The shock decision by state oil company Aramco over the weekend came in response to Russia’s refusal to join an Opec plan to cut supplies. Aramco will boost its crude output significantly above 10m barrels per day (bpd) in April, after a previous agreement to limit supplies agreed by Opec and Russia expires at the end of March.
A barrel of Brent crude has been almost halved in price since the start of December when it stood at more than $66. Prices dropped by almost 10% on Friday after news broke that the planned Opec deal had foundered.
On Saturday, Aramco slashed its official selling price for April for all its crude grades to all destinations.
Higher production and price cuts by Aramco are likely to push world prices down further, hurting countries that rely on oil exports for tax income and foreign exchange, especially in Africa, south-east Asia and South America.

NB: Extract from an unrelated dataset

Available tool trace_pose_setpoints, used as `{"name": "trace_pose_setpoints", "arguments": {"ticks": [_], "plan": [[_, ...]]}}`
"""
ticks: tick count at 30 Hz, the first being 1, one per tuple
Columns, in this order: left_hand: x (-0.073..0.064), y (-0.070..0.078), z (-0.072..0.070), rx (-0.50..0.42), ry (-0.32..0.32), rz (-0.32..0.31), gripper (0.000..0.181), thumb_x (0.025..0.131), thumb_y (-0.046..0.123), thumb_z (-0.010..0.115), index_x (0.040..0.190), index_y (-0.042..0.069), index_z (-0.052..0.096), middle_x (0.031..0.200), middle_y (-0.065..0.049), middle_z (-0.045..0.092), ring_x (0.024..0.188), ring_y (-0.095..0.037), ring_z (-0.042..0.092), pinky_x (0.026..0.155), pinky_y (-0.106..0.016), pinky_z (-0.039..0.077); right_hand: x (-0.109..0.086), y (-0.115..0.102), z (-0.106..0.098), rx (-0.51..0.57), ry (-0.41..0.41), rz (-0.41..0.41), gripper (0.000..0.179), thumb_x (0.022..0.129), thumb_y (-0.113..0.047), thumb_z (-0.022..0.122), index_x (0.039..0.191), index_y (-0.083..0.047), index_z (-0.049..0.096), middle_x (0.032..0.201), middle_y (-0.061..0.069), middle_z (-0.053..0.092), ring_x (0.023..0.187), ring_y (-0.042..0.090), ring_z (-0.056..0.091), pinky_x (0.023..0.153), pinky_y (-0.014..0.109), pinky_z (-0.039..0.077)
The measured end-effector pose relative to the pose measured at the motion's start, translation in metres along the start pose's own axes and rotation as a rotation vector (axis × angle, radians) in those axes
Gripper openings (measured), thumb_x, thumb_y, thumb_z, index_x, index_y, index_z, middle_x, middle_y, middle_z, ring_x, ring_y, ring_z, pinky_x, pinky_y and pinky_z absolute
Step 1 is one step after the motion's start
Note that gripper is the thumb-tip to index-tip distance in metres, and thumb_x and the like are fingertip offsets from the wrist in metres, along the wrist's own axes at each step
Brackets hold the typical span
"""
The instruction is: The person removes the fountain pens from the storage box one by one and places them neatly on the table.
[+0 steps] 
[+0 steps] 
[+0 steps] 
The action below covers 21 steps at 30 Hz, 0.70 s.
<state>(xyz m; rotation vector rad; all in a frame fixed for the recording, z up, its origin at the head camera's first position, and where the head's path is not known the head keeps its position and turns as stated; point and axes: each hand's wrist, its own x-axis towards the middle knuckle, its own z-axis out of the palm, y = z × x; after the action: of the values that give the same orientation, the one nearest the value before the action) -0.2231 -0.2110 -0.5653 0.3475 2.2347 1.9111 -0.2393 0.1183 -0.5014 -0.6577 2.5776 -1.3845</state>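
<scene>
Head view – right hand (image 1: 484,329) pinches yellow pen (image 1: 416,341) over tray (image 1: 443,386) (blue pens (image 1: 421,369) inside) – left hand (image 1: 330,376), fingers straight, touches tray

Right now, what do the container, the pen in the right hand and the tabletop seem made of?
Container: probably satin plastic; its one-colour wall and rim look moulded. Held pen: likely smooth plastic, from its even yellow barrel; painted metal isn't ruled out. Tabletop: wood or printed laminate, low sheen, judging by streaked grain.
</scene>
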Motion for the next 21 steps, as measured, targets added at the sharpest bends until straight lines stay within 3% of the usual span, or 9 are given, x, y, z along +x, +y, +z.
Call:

The new strategy adopted by Riyadh appears to target Russia and US shale oil firms, many of which are known to have high production costs and lose money when crude prices fall below $50 a barrel for more than a few months.
Other Opec producers, such as Iraq, Kuwait and the United Arab Emirates, are expected to follow Saudi Arabia’s lead with price cuts and increased production from April.
The Saudi decision came after marathon talks at the Opec headquarters in Vienna, when the Russian energy minister, Alexander Novak, said that from 1 April neither Opec nor non-Opec countries had any restrictions on production.
The sources said April’s production would be significantly higher than 10m bpd, possibly closer to 11m bpd. In the past couple of months, Saudi Arabia has been pumping 9.7m bpd.
Saudi Arabia has an oil output capacity of 12m bpd, giving it the ability to swiftly increase production.